Simonds R J
Division of HIV/AIDS, Centers for Disease Control and Prevention, Atlanta, Georgia 30333.
AIDS. 1993 Nov;7 Suppl 2:S35-8. doi: 10.1097/00002030-199311002-00008.
Published reports in English of HIV infection in organ and tissue recipients were reviewed to examine (1) the effect of donor screening, allograft type, and allograft processing on risk of HIV transmission by transplantation; (2) the antibody response to HIV infection in organ recipients taking antirejection therapy; and (3) survival following transplantation for HIV-infected organ recipients.
Date of transplant, timing of HIV infection in relation to transplant, type of allograft, type of antirejection therapy, duration of follow-up, time to death, and time to antigen and antibody appearance were recorded for each of 32 reports.
HIV transmission associated with transplantation of kidney (n = 50), liver (n = 13), heart (n = 6), pancreas (n = 1), bone (n = 4), and skin (n = 1) has been reported.
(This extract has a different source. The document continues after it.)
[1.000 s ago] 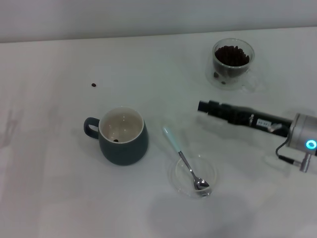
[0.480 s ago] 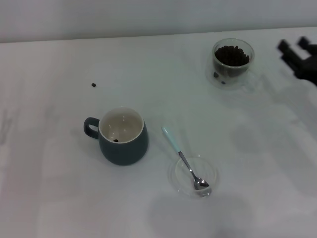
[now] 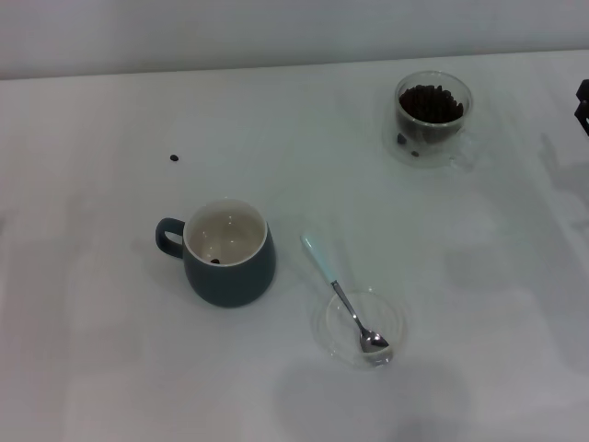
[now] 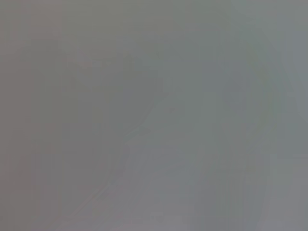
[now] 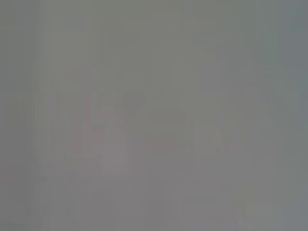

In all but 14 cases, transplantation occurred before routine donor screening for HIV antibody began. In addition, 24 cases of an organ transplant after the recipient became HIV-infected have been reported. Non-transmission of HIV from HIV-infected donors has also been reported in recipients of corneas (n = 9), bone (n = 26), other musculoskeletal tissue (n = 3), dura mater (n = 3), and kidneys (n = 2). Of 40 recipients with organ transplantation-associated infection who were tested for HIV antibody within 6 months of transplantation, 34 (85%) tested positive; only one recipient remained seronegative more than 6 months after transplantation. Estimated 1- and 5-year survival following transplantation for 61 HIV-infected kidney recipients was 90 and 50%, respectively.
With current screening practices, HIV transmission by transplantation is rare. The transmission risk appears lower for recipients of processed or avascular tissues. The antibody response to HIV infection in organ recipients taking immunosuppressive therapy is similar to that reported in other infected people.
回顾英文发表的关于器官和组织接受者感染人类免疫缺陷病毒(HIV)的报告,以研究:(1)供体筛查、同种异体移植物类型和同种异体移植物处理对移植传播HIV风险的影响;(2)接受抗排斥治疗的器官接受者对HIV感染的抗体反应;(3)HIV感染的器官接受者移植后的生存情况。
记录32篇报告中每一篇的移植日期、HIV感染相对于移植的时间、同种异体移植物类型、抗排斥治疗类型、随访时间、死亡时间以及抗原和抗体出现的时间。
已报告与肾移植(n = 50)、肝移植(n = 13)、心脏移植(n = 6)、胰腺移植(n = 1)、骨移植(n = 4)和皮肤移植(n = 1)相关的HIV传播。除14例外,所有移植均在常规供体HIV抗体筛查开始之前进行。此外,还报告了24例接受者在感染HIV后进行器官移植的病例。在角膜接受者(n = 9)、骨接受者(n = 26)、其他肌肉骨骼组织接受者(n = 3)、硬脑膜接受者(n = 3)和肾接受者(n = 2)中,也有关于未从感染HIV的供体传播HIV的报告。在移植后6个月内接受HIV抗体检测的40例与器官移植相关感染的接受者中,34例(85%)检测呈阳性;只有1例接受者在移植后6个多月仍为血清阴性。61例感染HIV的肾移植接受者移植后的1年和5年估计生存率分别为90%和50%。
按照目前的筛查方法,移植传播HIV的情况很少见。对于经过处理的或无血管组织的接受者,传播风险似乎较低。接受免疫抑制治疗的器官接受者对HIV感染的抗体反应与其他感染者的报告相似。